A photo depicting a young Cliff Shockney at the piano leans against a living room chair.

A photo depicting a young Cliff Shockney at the piano leans against a living room chair. (Sean Havey for California Dream)

Paul Nash, a gerontologist at the University of Southern California who focuses on ageism and discrimination, said older LGBT adults often feel marginalized in clubs and other public spaces frequented by younger groups.

He said seniors who go out of their way to find companions — be they close friends or romantic partners — can combat chronic loneliness, which some experts say poses as much of a threat to health as obesity.

But not all connections are created equal.

“There are different types of social networks, and what we see is some are limited,” Nash said. “The key is having a confidante. When you don’t have that level of emotional satisfaction, you’re not going to have that protection.”

In addition, research shows this population suffers unique mental health challenges due to traumatic experiences such as living in the closet, facing discrimination or losing loved ones to AIDS. A University of Washington study found that these adults have higher rates of disability, depression and loneliness and are more likely to smoke and binge-drink than heterosexuals of similar ages.
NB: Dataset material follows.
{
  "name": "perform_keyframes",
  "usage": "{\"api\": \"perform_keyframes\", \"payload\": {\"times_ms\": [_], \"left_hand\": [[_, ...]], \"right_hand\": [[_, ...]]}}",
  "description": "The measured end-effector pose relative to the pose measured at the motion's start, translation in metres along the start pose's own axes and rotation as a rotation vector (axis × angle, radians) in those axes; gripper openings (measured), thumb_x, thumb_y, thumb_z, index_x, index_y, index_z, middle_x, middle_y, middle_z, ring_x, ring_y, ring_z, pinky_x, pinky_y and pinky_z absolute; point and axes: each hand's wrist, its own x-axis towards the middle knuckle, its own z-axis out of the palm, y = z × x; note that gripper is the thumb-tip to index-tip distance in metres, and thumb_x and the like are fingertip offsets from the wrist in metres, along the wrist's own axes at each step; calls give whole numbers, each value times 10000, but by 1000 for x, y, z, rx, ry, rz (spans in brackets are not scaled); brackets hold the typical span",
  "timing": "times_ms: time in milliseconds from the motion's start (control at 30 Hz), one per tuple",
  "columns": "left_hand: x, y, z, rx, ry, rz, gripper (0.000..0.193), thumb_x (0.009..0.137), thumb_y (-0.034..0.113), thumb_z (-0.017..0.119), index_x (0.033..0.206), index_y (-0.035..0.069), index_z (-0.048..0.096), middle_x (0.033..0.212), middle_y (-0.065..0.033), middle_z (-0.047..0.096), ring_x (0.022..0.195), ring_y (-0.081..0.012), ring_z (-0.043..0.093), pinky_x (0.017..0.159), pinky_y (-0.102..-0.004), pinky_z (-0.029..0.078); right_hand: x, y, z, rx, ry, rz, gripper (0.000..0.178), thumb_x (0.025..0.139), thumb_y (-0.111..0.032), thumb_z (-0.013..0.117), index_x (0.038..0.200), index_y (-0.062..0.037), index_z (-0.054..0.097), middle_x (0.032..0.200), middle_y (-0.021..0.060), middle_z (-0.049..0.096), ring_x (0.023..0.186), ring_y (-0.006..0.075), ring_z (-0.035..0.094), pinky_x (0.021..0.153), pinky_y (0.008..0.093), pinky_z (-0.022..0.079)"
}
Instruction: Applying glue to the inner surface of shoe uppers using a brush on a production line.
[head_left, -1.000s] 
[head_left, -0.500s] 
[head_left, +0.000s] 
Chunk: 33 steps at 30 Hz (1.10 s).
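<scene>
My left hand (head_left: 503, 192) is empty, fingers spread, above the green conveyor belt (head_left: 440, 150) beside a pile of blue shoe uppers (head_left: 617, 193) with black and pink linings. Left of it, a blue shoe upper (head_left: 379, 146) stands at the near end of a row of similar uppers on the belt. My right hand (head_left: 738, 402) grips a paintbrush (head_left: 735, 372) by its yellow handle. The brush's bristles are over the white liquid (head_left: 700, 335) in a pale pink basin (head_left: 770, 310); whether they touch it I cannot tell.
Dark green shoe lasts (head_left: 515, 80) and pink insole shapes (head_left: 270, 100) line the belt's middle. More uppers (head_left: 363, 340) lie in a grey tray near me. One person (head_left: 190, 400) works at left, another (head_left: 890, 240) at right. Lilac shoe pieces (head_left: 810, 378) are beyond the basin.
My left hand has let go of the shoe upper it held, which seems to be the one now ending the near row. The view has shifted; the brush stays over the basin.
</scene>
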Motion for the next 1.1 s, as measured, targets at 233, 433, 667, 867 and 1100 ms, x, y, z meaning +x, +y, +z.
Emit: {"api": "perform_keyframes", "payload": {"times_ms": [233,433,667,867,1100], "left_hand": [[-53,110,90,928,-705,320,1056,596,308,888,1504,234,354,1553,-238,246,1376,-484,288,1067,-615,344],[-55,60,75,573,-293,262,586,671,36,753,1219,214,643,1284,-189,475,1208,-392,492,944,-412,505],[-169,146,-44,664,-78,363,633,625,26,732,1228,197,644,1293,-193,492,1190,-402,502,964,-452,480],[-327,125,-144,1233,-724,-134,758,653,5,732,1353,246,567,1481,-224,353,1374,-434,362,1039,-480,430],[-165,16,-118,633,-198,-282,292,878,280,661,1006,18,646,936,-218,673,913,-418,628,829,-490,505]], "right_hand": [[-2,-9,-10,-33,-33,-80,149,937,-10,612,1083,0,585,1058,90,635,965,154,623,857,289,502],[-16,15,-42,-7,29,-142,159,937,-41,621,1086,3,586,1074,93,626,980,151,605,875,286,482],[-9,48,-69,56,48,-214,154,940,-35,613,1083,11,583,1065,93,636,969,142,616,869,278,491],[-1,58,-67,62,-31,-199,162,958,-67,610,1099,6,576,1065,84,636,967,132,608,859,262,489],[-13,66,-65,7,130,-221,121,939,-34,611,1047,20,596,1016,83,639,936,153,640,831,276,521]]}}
Nash pointed out that HIV positive LGBT seniors are suffering some unexpected medical complications due to aggressive antiretroviral drugs they took decades ago. In assisted living facilities, they may require special care that staff don’t know how to provide.

That’s why places like Openhouse, in addition to providing needed social outlets, are also offering cultural competency training to help home care providers and senior organizations better serve the LGBT population.

Executive director Karyn Skultety says she’s worried about what will happen to her tenants when they start to need more support than the complex can provide.

“A nursing home is the last place they want to be,” she said. “We’ve got to take the existing aging system and figure out how to make it work for this group of people.”